Directions for this task | Start at the top of the records below and copy them exactly to the end.

↓↓↓

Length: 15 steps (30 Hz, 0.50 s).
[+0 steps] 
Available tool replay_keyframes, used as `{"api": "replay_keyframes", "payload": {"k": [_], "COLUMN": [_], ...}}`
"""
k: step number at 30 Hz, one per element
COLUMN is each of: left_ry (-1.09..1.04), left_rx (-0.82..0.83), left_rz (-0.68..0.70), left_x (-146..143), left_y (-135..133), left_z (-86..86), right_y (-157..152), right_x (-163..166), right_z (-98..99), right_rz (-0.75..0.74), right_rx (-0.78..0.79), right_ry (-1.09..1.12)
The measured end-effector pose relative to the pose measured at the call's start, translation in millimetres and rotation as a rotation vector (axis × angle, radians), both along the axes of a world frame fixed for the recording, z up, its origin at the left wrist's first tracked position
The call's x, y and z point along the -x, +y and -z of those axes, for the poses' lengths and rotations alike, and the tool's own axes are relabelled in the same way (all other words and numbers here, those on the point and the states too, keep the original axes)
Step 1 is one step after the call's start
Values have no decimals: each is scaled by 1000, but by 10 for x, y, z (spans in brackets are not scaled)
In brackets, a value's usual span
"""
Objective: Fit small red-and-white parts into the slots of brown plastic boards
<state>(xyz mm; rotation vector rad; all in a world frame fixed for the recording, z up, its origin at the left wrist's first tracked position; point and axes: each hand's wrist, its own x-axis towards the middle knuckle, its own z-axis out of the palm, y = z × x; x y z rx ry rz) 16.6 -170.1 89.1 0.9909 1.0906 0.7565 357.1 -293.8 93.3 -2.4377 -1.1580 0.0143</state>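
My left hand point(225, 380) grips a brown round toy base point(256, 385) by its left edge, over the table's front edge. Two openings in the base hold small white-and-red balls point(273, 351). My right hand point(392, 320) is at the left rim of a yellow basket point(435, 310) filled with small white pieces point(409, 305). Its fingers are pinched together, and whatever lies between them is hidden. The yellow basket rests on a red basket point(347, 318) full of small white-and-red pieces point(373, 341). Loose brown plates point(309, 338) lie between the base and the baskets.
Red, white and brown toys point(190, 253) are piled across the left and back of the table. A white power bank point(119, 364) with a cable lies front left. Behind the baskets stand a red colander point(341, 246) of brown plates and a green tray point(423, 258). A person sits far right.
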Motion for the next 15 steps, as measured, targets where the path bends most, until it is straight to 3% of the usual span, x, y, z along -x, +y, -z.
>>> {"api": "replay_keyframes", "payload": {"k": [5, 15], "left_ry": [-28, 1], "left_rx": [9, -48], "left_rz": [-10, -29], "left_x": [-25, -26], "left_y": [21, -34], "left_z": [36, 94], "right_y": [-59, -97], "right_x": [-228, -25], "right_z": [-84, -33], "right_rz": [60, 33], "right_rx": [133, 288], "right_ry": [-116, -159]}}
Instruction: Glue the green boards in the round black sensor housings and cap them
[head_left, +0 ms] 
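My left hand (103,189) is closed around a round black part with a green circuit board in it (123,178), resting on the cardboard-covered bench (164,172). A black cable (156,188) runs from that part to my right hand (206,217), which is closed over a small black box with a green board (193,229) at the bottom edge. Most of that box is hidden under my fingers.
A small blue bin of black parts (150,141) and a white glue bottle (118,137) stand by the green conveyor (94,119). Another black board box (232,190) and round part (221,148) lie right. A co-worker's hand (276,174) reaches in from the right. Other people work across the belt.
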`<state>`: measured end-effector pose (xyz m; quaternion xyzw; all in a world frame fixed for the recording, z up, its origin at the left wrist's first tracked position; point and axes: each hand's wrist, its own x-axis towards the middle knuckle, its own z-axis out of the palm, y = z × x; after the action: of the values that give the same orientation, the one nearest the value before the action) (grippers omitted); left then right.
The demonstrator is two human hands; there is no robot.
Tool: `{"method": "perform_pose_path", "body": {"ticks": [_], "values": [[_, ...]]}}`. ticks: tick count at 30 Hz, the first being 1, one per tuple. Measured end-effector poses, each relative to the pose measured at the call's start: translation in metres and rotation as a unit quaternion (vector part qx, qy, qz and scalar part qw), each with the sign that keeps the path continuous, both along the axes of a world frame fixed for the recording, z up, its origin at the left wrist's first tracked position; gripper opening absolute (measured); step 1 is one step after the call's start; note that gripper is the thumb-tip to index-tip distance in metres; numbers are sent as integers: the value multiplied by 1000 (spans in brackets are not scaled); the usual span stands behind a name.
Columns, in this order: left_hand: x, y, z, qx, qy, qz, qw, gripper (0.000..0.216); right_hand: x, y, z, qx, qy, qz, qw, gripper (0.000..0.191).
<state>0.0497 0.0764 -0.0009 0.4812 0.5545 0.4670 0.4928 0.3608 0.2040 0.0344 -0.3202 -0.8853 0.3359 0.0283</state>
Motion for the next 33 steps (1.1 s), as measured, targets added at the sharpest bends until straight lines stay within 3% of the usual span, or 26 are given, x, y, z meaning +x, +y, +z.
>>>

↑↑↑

Reply to the task |
Length: 15 steps (30 Hz, 0.50 s).
[+0 steps] 
Available tool replay_keyframes, used as `{"api": "replay_keyframes", "payload": {"k": [_], "COLUMN": [_], ...}}`
"""
k: step number at 30 Hz, one per element
COLUMN is each of: left_ry (-1.09..1.04), left_rx (-0.82..0.83), left_rz (-0.68..0.70), left_x (-146..143), left_y (-135..133), left_z (-86..86), right_y (-157..152), right_x (-163..166), right_z (-98..99), right_rz (-0.75..0.74), right_rx (-0.78..0.79), right_ry (-1.09..1.12)
The measured end-effector pose relative to the pose measured at the call's start, translation in millimetres and rotation as a rotation vector (axis × angle, radians), both along the axes of a world frame fixed for the recording, z up, its origin at the left wrist's first tracked position
The call's x, y and z point along the -x, +y and -z of those axes, for the poses' lengths and rotations alike, and the tool's own axes are relabelled in the same way (all other words and numbers here, those on the point and the states too, keep the original axes)
Step 1 is one step after the call's start
Values have no decimals: each is scaled by 1000, but by 10 for x, y, z (spans in brackets are not scaled)
In brackets, a value's usual span
"""
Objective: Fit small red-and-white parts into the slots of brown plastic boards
<state>(xyz mm; rotation vector rad; all in a world frame fixed for the recording, z up, its origin at the left wrist's first tracked position; point and axes: each hand's wrist, its own x-axis towards the middle knuckle, its own z-axis out of the palm, y = z × x; x y z rx ry rz) 16.6 -170.1 89.1 0.9909 1.0906 0.7565 357.1 -293.8 93.3 -2.4377 -1.1580 0.0143</state>
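My left hand point(225, 380) grips a brown round toy base point(256, 385) by its left edge, over the table's front edge. Two openings in the base hold small white-and-red balls point(273, 351). My right hand point(392, 320) is at the left rim of a yellow basket point(435, 310) filled with small white pieces point(409, 305). Its fingers are pinched together, and whatever lies between them is hidden. The yellow basket rests on a red basket point(347, 318) full of small white-and-red pieces point(373, 341). Loose brown plates point(309, 338) lie between the base and the baskets.
Red, white and brown toys point(190, 253) are piled across the left and back of the table. A white power bank point(119, 364) with a cable lies front left. Behind the baskets stand a red colander point(341, 246) of brown plates and a green tray point(423, 258). A person sits far right.
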Motion for the next 15 steps, as measured, targets where the path bends most, until it is straight to 3% of the usual span, x, y, z along -x, +y, -z.
>>> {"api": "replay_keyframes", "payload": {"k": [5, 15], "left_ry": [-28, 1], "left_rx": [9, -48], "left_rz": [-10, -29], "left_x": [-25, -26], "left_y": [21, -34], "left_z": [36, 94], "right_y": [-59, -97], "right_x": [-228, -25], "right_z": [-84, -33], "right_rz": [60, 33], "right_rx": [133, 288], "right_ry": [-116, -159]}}
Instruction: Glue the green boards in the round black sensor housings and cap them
[head_left, +0 ms] 
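My left hand (103,189) is closed around a round black part with a green circuit board in it (123,178), resting on the cardboard-covered bench (164,172). A black cable (156,188) runs from that part to my right hand (206,217), which is closed over a small black box with a green board (193,229) at the bottom edge. Most of that box is hidden under my fingers.
A small blue bin of black parts (150,141) and a white glue bottle (118,137) stand by the green conveyor (94,119). Another black board box (232,190) and round part (221,148) lie right. A co-worker's hand (276,174) reaches in from the right. Other people work across the belt.
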`<state>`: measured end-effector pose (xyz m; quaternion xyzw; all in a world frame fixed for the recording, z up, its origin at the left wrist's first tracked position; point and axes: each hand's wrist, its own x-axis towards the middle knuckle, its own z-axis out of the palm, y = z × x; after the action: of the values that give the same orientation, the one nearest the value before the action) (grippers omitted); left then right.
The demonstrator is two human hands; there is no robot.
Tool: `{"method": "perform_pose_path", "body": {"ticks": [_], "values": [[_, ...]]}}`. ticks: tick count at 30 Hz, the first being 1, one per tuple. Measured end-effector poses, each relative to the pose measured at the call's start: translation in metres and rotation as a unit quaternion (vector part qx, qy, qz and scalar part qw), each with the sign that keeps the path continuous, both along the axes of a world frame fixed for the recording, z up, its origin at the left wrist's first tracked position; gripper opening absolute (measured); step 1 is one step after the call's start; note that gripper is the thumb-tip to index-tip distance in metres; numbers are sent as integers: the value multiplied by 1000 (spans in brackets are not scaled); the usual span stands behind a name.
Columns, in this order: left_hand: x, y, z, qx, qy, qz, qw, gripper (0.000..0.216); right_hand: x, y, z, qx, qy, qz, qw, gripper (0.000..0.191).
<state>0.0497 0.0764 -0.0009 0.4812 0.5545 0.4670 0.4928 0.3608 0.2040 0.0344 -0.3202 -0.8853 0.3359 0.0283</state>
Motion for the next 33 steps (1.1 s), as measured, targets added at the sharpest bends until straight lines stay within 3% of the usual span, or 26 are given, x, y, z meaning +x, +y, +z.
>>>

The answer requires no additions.